Extinct  (1852) (IUCN 3.1)
Scientific classification
Kingdom: Animalia
Phylum: Chordata
Class: Aves
Order: Charadriiformes
Family: Alcidae
Genus: Pinguinus
Bonnaterre, 1791
Species: P. impennis
Binomial name
Pinguinus impennis
(Linnaeus, 1758)
A map showing the range of the great auk, with the coasts of North America and Europe forming two boundaries, a line stretching from New England to northern Portugal the southern boundary, and the northern boundary wrapping around the southern shore of Greenland
Approximate range (in blue) with known breeding sites indicated by yellow marks
Synonyms

The great auk (Pinguinus impennis) is a species of flightless alcid that became extinct in the mid-19th century. It was the only modern species in the genus Pinguinus. It is unrelated to the birds now known as penguins, which were discovered later and so named by sailors because of their physical resemblance to the great auk.

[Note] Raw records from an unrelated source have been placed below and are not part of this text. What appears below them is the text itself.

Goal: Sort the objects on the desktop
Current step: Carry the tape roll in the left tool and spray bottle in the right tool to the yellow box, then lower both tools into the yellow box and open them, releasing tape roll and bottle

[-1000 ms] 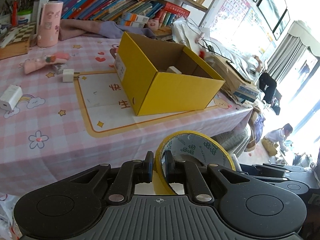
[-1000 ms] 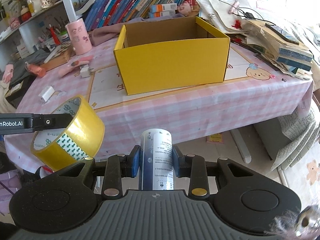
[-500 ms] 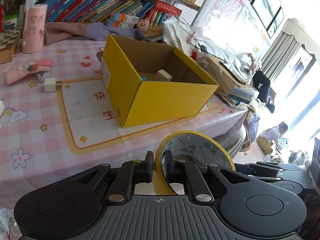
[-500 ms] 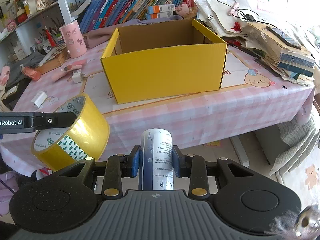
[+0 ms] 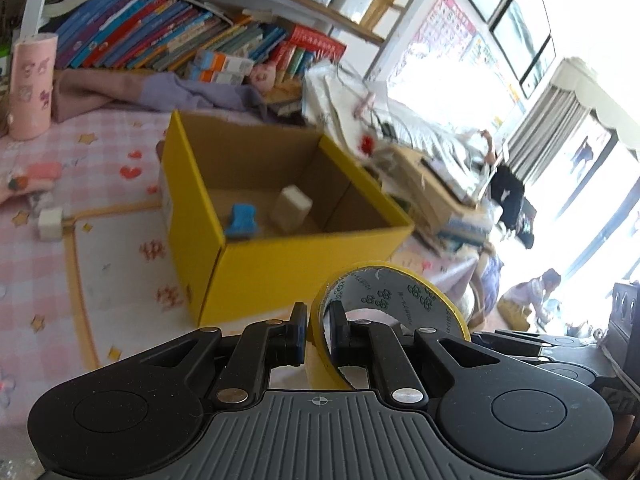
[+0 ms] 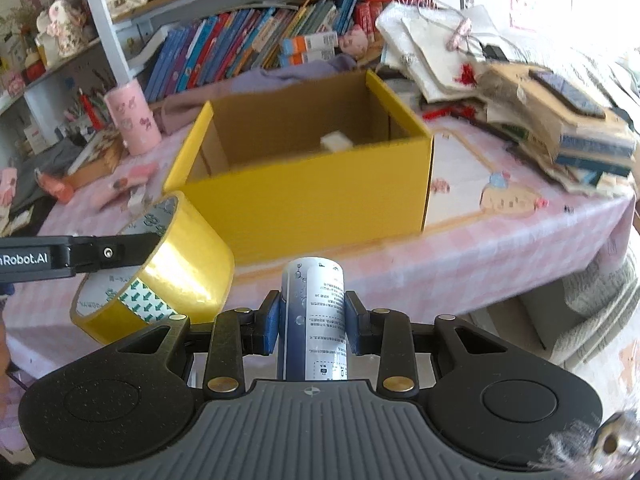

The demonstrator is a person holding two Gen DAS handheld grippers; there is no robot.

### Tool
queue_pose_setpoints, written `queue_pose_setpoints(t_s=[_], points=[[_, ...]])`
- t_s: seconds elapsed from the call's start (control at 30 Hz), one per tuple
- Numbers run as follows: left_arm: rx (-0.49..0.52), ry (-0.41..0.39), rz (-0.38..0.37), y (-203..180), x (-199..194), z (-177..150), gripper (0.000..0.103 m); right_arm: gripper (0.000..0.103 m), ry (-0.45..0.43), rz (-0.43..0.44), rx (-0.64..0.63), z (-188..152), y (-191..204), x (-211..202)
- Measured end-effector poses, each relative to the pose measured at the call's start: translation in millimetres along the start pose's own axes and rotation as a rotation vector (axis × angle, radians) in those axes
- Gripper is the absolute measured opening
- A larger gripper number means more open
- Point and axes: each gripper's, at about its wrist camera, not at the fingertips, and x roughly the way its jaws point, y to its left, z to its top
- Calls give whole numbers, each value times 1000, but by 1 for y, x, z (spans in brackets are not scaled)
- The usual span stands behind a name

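My left gripper (image 5: pixel 318 330) is shut on the wall of a yellow tape roll (image 5: pixel 404 296), held above the table's near edge. The same tape roll (image 6: pixel 160 264) shows at the left of the right wrist view, pinched by the left gripper's fingers (image 6: pixel 116 252). My right gripper (image 6: pixel 312 320) is shut on a blue and white cylindrical bottle (image 6: pixel 316 320), upright between the pads. Ahead stands an open yellow cardboard box (image 5: pixel 288 248), also (image 6: pixel 320 200). Inside it lie a blue item (image 5: pixel 240 220) and a beige block (image 5: pixel 290 208).
A pink checked tablecloth (image 6: pixel 480 248) covers the table. A pink cup (image 6: pixel 134 124), a white charger (image 5: pixel 50 224) and pink items lie left of the box. Stacked books and papers (image 6: pixel 560 128) crowd the right. A bookshelf (image 5: pixel 180 40) lines the back.
Both grippers have moved toward the yellow box and risen slightly, so the box looms larger and its inside shows. The tape roll and the bottle stay held.
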Motion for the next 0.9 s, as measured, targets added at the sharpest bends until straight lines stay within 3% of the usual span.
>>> queue_pose_setpoints(t_s=[0.23,0.5,0.67,0.9], points=[[-6,-103,27,-9,19,37,10,30,-95,34,-82,57,-16,2],[5,-204,135,-22,35,69,10,30,-192,111,-181,122,-31,19],[5,-206,220,-21,51,78,10,30,-199,162,-218,146,-36,42],[34,-166,357,-15,79,77,10,30,-132,204,-271,155,-40,84]])
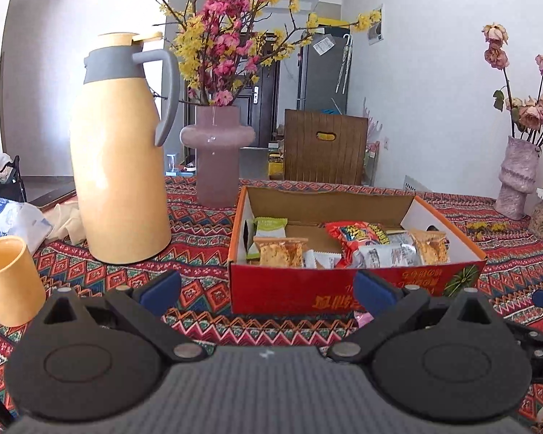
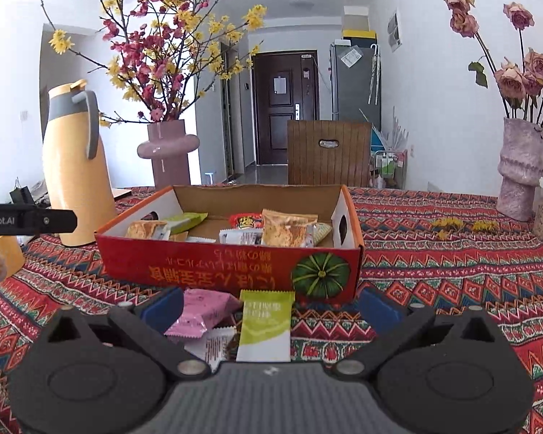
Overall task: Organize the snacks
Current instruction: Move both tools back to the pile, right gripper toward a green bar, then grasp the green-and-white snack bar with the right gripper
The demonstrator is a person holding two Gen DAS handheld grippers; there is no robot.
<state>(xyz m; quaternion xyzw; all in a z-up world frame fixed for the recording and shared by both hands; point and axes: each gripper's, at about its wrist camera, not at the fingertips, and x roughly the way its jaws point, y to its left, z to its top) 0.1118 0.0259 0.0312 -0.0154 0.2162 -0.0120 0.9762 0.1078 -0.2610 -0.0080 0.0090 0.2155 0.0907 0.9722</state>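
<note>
Both grippers wide open, empty: right gripper [image 2: 269, 309] frames pink packet [image 2: 202, 313] & green packet [image 2: 266, 325] on cloth just before red box [image 2: 231, 271], left gripper [image 1: 268, 289] idle nearby; pick-up step, next probably lower, pinch one packet.

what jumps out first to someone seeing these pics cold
The red cardboard box half full of wrapped snacks sits mid-table on the patterned tablecloth. Left of it stands a tall yellow thermos jug, with a pink vase of flowering branches behind. A pink packet and a green packet lie outside the box, between the open right claw tips.
</note>
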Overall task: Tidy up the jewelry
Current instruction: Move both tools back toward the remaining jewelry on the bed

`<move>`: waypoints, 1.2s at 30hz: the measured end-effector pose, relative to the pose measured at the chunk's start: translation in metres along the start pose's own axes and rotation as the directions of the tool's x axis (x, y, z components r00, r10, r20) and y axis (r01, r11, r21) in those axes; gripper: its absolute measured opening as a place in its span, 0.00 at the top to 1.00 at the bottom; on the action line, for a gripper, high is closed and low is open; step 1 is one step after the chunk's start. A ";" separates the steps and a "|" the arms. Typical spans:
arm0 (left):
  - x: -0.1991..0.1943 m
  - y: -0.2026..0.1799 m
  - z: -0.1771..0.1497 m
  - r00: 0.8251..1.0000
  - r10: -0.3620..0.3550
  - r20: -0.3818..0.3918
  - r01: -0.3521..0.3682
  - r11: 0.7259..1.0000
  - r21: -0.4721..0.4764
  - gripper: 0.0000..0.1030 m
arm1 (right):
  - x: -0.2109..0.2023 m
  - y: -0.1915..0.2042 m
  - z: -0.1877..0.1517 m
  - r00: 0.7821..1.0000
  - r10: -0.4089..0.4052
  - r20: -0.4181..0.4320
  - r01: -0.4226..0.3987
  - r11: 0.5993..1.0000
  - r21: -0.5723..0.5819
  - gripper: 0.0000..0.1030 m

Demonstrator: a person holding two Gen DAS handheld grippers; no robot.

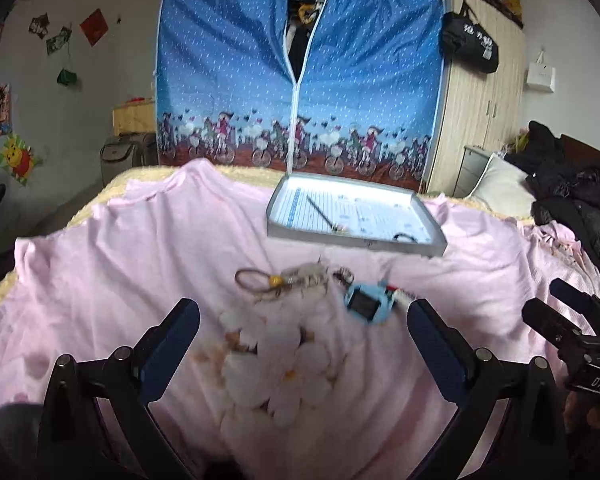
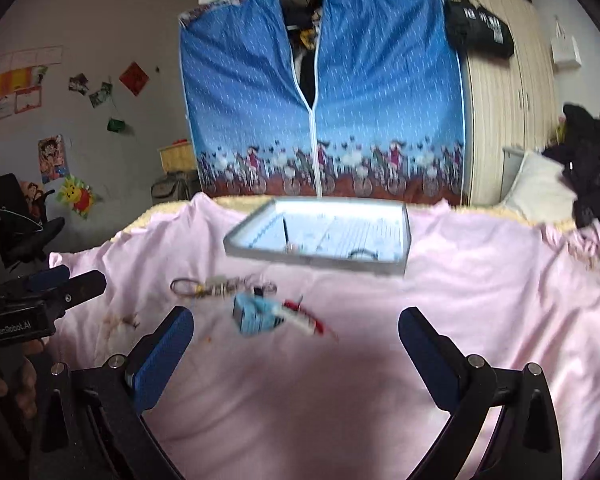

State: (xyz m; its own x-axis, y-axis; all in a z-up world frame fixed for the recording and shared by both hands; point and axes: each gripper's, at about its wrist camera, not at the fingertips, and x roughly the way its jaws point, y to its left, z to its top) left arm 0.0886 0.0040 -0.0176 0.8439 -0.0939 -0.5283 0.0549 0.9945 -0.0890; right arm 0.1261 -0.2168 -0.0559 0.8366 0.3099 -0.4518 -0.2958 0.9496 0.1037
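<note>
On the pink bedspread (image 1: 120,264) lie a brown cord loop with a yellow bead and a furry charm (image 1: 284,278), and a light blue watch-like piece (image 1: 366,300) with a red and white piece beside it. Behind them sits a shallow grey box lid (image 1: 436,246) lined with patterned paper, holding a thin dark stick (image 1: 320,211) and a small black ring (image 1: 404,237). My left gripper (image 1: 304,320) hovers open just short of the charms. My right gripper (image 2: 296,326) is open too, with the blue piece (image 2: 256,314) and the cord loop (image 2: 216,286) ahead between its fingers. The box lid (image 2: 312,258) lies beyond.
A blue fabric wardrobe (image 1: 300,80) with its zip half open stands past the bed. A wooden cupboard (image 1: 484,92) with a black bag is to the right. Dark clothes (image 1: 580,204) and a pillow lie on the bed at right. The other gripper shows at each view's edge.
</note>
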 end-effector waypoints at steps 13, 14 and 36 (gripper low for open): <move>0.018 -0.001 -0.019 0.984 0.016 -0.177 -0.019 1.000 -0.016 0.01 | 0.026 -0.016 -0.029 0.971 0.005 -0.240 0.026 0.992 0.123 0.00; 0.020 0.000 -0.019 0.982 0.014 -0.190 -0.019 1.000 -0.022 0.01 | 0.029 -0.016 -0.029 0.967 0.014 -0.254 0.019 0.992 0.127 0.00; 0.117 -0.026 0.014 0.872 -0.134 -0.471 0.223 0.965 0.140 0.01 | 0.124 -0.074 0.004 0.870 0.073 -0.488 -0.027 0.995 0.101 0.16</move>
State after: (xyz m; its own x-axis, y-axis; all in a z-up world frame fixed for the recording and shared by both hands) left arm 0.1934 -0.0326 -0.0648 0.4774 -0.2367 -0.8462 0.3160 0.9449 -0.0860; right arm 0.2536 -0.2487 -0.1161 0.4813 0.3163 -0.8175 -0.2701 0.9408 0.2049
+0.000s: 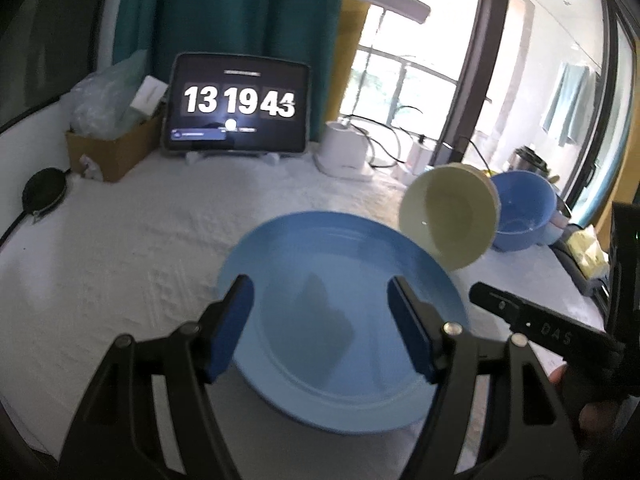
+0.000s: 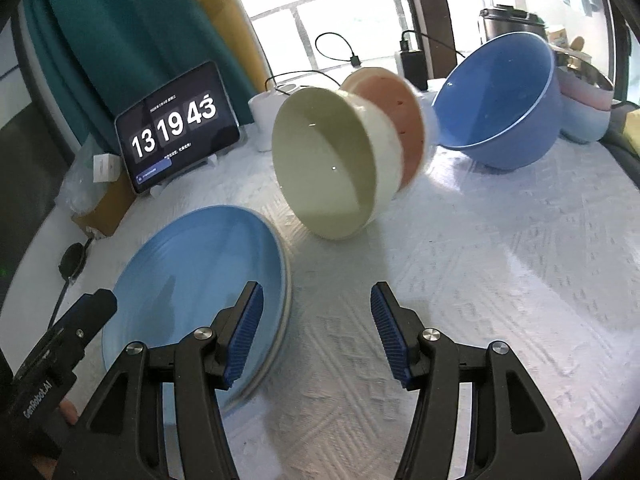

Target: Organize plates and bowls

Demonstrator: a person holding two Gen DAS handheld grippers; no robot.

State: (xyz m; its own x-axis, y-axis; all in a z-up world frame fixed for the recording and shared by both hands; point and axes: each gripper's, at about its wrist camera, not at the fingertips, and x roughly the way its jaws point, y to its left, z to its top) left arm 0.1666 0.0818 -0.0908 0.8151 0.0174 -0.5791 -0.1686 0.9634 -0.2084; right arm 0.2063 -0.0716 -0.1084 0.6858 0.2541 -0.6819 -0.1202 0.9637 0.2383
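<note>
Both claws hang released and empty over a desk [image 2: 460,280] covered in white cloth. The left claw [image 1: 320,328] hovers above a blue plate [image 1: 340,320] lying flat, likely the base for stacking. Just beyond it, a cream bowl [image 2: 332,168] nested over a pink bowl [image 2: 400,120] lies tipped on its side, mouth toward the claws. The right claw [image 2: 316,336] points at bare cloth beside the plate. A large blue bowl [image 2: 504,108] leans farther back.
</note>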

It bred on rocky, isolated islands with easy access to the ocean and a plentiful food supply, a rarity in nature that provided only a few breeding sites for the great auks. When not breeding, they spent their time foraging in the waters of the North Atlantic, ranging as far south as northern Spain and along the coastlines of Canada, Greenland, Iceland, the Faroe Islands, Norway, Ireland, and Great Britain.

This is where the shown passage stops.